Dazu eine kleine Geschichte, die mir Frau Ute Orlamünder aus Offenbach am Main, Mitbegründerin der ,Aktiven Mitte‘ und engagierte Ehrenamtliche in der dortigen Evangelischen Mirjamgemeinde, zugeschickt hat:
„Ein Mittwochnachmittag, acht hochbetagte Frauen treffen sich zum Zusammensein in der Lutherkirche in Offenbach/Main. Sie sind sozusagen die ,Überlebenden‘ des einst aus über 40 Personen bestehenden gemischten Seniorenclubs. Heute haben wir etwas Besonderes vor: wir haben ein Dutzend Kinder aus unserer Kita eingeladen. Wir sitzen im Kreis, singen miteinander und stellen uns gegenseitig mit Namen und Alter vor. Das Alter der Frauen lässt manche Kinder zwar staunen, aber so richtig einschätzen können sie es wohl noch nicht wirklich. Ehe wir zum Kaffeetisch gehen frage ich die Kinder: Möchtet ihr noch etwas von uns wissen, habt ihr noch eine Frage an uns? Ganz schnell ruft uns ein kleiner Junge zu: „Wo sind denn eigentlich die alten Jungs?“
Einen Wimpernschlag lang herrschte eine totale Stille, dann herzliches, lautes Gelächter. Die Frauen klären auf, dass Ihre Männer gestorben sind und jetzt vermutlich im Himmel sind. Ein Kind berichtet: „Mein Opa ist auch gestorben und im Himmel. Hoffentlich treffen sich die alten Jungs und mein Opa da oben.“
Doch es gibt sie, die Kirchengemeinden, in denen Männer ihren Platz finden, sich aktiv einbringen, gut und gerne mitarbeiten und attraktive Angebote für sich und andere Männer entwickeln. In ihren Programmen tauchen die Lebenslagen von Männern, geschlechtsbezogene Lebensthemen, unterstützende Angebote und interessante Projektideen auf. Gemeinsam sind diesen innovativen Formaten gemeindlicher Männerarbeit die Möglichkeit zu Selbstbestimmung und Mitgestaltung, eine Zusammenarbeit auf Augenhöhe sowie der Bezug zu aktuellen Themen des Männerlebens, in jüngeren wie in älteren Lebensjahren.

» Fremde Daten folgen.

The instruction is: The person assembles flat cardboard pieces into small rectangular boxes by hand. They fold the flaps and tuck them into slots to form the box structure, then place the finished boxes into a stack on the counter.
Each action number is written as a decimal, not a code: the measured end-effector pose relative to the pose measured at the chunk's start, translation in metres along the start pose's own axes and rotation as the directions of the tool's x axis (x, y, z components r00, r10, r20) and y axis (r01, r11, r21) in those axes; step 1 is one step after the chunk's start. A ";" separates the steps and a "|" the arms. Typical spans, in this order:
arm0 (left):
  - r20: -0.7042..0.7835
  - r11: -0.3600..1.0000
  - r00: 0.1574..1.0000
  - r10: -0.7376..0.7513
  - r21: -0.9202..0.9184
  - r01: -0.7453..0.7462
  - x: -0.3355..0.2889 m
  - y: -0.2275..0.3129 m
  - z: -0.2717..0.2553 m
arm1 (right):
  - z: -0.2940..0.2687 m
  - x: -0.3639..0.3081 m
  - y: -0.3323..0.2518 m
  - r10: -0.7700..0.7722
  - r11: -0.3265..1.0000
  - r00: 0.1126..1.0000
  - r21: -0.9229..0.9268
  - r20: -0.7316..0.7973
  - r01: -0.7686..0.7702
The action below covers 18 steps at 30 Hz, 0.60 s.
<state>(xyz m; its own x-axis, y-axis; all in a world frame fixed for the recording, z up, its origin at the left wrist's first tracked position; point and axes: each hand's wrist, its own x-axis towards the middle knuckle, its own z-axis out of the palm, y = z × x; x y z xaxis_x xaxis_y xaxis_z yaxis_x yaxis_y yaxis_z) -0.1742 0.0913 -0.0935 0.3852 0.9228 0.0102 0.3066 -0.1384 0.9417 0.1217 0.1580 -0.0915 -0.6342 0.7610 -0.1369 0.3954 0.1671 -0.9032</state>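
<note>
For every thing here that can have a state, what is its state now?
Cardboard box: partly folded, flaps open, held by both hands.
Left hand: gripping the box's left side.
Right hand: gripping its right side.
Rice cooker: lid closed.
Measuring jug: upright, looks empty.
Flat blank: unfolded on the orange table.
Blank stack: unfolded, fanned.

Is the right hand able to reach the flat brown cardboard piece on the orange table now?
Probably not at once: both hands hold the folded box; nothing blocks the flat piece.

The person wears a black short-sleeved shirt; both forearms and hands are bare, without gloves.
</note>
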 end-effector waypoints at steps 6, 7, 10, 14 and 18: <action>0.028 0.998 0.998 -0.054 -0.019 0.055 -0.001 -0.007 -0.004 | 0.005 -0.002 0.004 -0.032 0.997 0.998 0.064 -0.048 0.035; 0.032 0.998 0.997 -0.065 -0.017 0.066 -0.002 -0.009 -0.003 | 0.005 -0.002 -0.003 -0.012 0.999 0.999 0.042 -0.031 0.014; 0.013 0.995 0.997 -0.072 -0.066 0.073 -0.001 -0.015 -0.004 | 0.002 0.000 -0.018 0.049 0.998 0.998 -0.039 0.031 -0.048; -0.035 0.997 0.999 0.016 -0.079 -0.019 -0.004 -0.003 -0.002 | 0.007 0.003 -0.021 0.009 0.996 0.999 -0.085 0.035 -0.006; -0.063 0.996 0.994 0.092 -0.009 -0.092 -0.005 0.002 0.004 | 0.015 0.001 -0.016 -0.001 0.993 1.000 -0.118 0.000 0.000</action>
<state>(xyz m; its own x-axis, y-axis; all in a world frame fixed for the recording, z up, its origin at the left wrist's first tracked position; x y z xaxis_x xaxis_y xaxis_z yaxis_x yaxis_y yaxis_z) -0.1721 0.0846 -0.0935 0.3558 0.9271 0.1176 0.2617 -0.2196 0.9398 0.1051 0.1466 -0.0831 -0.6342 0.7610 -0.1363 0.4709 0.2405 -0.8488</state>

So existieren in einigen Gemeinden Angebote wie Männervesper oder Männerfrühstück, Männergottesdienst oder Männerstammtisch. Sie finden meist unregelmäßig, ca. 3-6 Mal im Jahr statt und beschäftigen sich niedrigschwellig mit gut vorbereiteten Lebensthemen wie z.B. Vereinbarkeit von Familie und Beruf, Vaterschaft und Kindererziehung oder auch Liebe, Partnerschaft und Sexualität. Darüber hinaus geht es um Glaubensfragen, den Aspekt Gesundheitsprävention sowie politische Fragen und Herausforderungen. Nicht zuletzt sind generationsübergreifende Anliegen und Themen wie Männer und Alter, der Ruhestand, die Rolle als Großvater oder soziale Großelternschaft von Bedeutung.

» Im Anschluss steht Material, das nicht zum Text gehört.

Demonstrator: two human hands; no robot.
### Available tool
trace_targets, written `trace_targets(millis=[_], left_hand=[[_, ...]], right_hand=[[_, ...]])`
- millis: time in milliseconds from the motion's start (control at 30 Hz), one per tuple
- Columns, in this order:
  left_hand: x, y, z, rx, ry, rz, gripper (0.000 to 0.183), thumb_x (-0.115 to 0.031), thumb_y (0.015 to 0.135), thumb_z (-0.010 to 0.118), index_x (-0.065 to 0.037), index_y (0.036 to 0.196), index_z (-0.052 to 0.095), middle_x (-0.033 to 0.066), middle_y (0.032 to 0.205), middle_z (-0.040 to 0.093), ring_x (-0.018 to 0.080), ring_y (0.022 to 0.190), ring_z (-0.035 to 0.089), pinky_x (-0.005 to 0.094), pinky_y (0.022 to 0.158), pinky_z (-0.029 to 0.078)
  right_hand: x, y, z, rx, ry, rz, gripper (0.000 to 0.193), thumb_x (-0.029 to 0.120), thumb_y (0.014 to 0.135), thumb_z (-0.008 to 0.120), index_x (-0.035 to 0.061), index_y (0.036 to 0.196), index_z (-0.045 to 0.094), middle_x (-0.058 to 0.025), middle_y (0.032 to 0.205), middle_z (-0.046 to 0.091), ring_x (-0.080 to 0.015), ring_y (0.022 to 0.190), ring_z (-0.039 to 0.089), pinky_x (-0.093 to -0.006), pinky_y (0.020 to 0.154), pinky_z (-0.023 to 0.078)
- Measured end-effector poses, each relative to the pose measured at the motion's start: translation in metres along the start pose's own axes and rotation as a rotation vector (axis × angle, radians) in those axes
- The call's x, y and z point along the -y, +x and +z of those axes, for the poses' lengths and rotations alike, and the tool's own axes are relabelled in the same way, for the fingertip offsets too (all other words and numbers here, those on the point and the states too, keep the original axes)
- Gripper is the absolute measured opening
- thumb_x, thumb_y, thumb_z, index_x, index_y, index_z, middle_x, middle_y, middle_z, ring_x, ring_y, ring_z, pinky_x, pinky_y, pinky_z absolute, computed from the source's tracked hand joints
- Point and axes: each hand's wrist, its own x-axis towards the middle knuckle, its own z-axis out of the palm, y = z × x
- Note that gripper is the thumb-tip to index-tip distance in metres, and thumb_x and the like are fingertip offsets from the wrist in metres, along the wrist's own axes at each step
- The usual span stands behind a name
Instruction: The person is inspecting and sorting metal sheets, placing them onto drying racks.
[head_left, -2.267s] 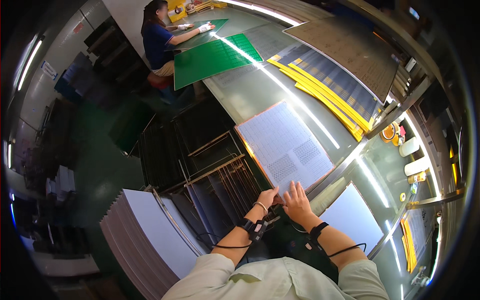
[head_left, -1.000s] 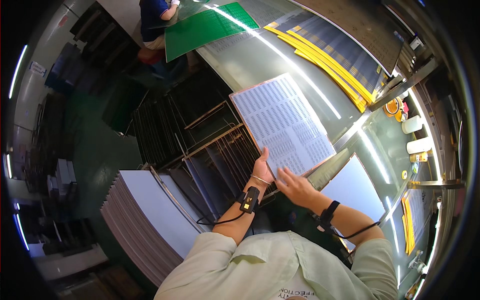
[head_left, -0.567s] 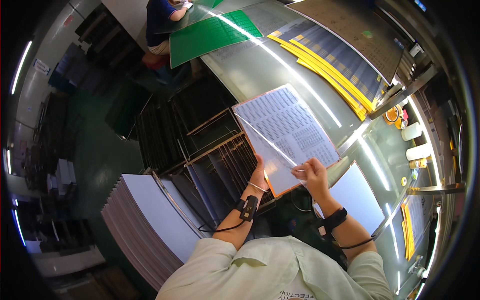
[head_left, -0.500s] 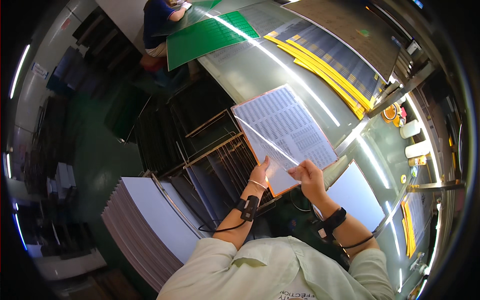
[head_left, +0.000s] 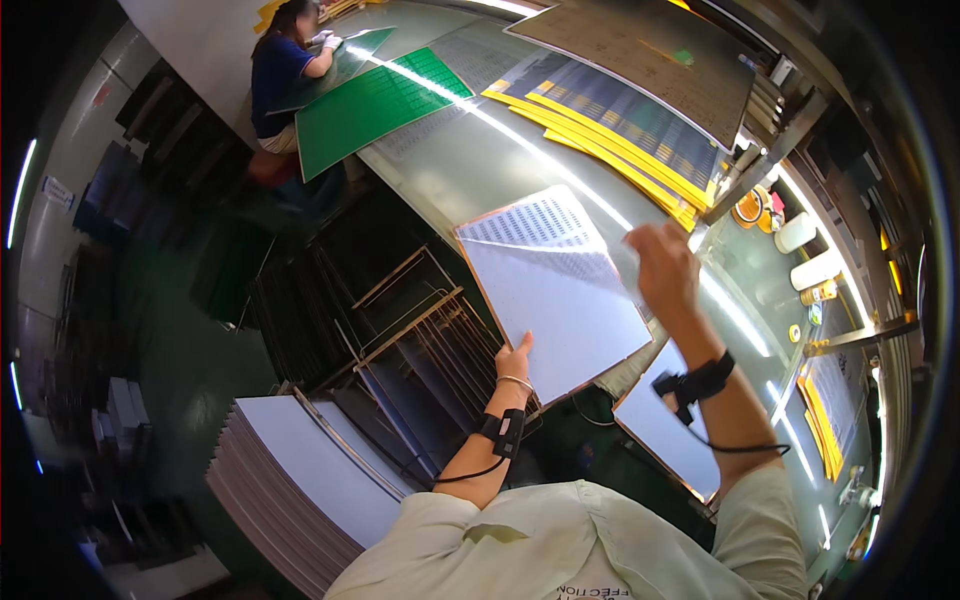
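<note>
A white rectangular panel (head_left: 575, 335) with an orange edge is tilted in front of me. My left hand (head_left: 514, 362) grips its near left edge, thumb on top, fingers hidden underneath. A clear printed film (head_left: 540, 222) lies over the panel's far end, and its near part is folded back off the white surface. To the right of the panel and above it, my right hand (head_left: 662, 262) is closed and slightly blurred, pinching the film's lifted end. Both wrists wear black straps with cables.
White boards (head_left: 310, 430) stand stacked at lower left, beside a wire rack (head_left: 440, 335) of dark panels. Another white panel (head_left: 660, 420) is at right. The glossy table bears a green sheet (head_left: 385, 105), yellow-edged sheets (head_left: 610, 130) and a brown board (head_left: 640, 55). A co-worker (head_left: 280, 65) sits far left.
My right hand has moved up and away to the right, lifting the film off the panel's near part, which now shows plain white. My left hand keeps its grip.
</note>
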Motion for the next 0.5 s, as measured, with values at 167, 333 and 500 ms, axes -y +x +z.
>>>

In anderen Kirchengemeinden oder Dekanaten finden regelmäßige Treffen, ca. alle 2 – 4 Wochen, in Form eines Gesprächskreises, offen nur für Männer oder als geschlossene Männergruppe, statt. Hier handelt es sich um Formate mit einem engerem Rahmen, einer fachlichen oder zumindest moderierenden Anleitung und einer hohen Verbindlichkeit. Die Gesprächskultur dieser Gruppen ermöglicht neue soziale Vernetzungen oder gar Freundschaften. Zudem einen unterstützenden Erfahrungsaustausch sowie das Reflektieren ganz persönlicher wie intimer Themen.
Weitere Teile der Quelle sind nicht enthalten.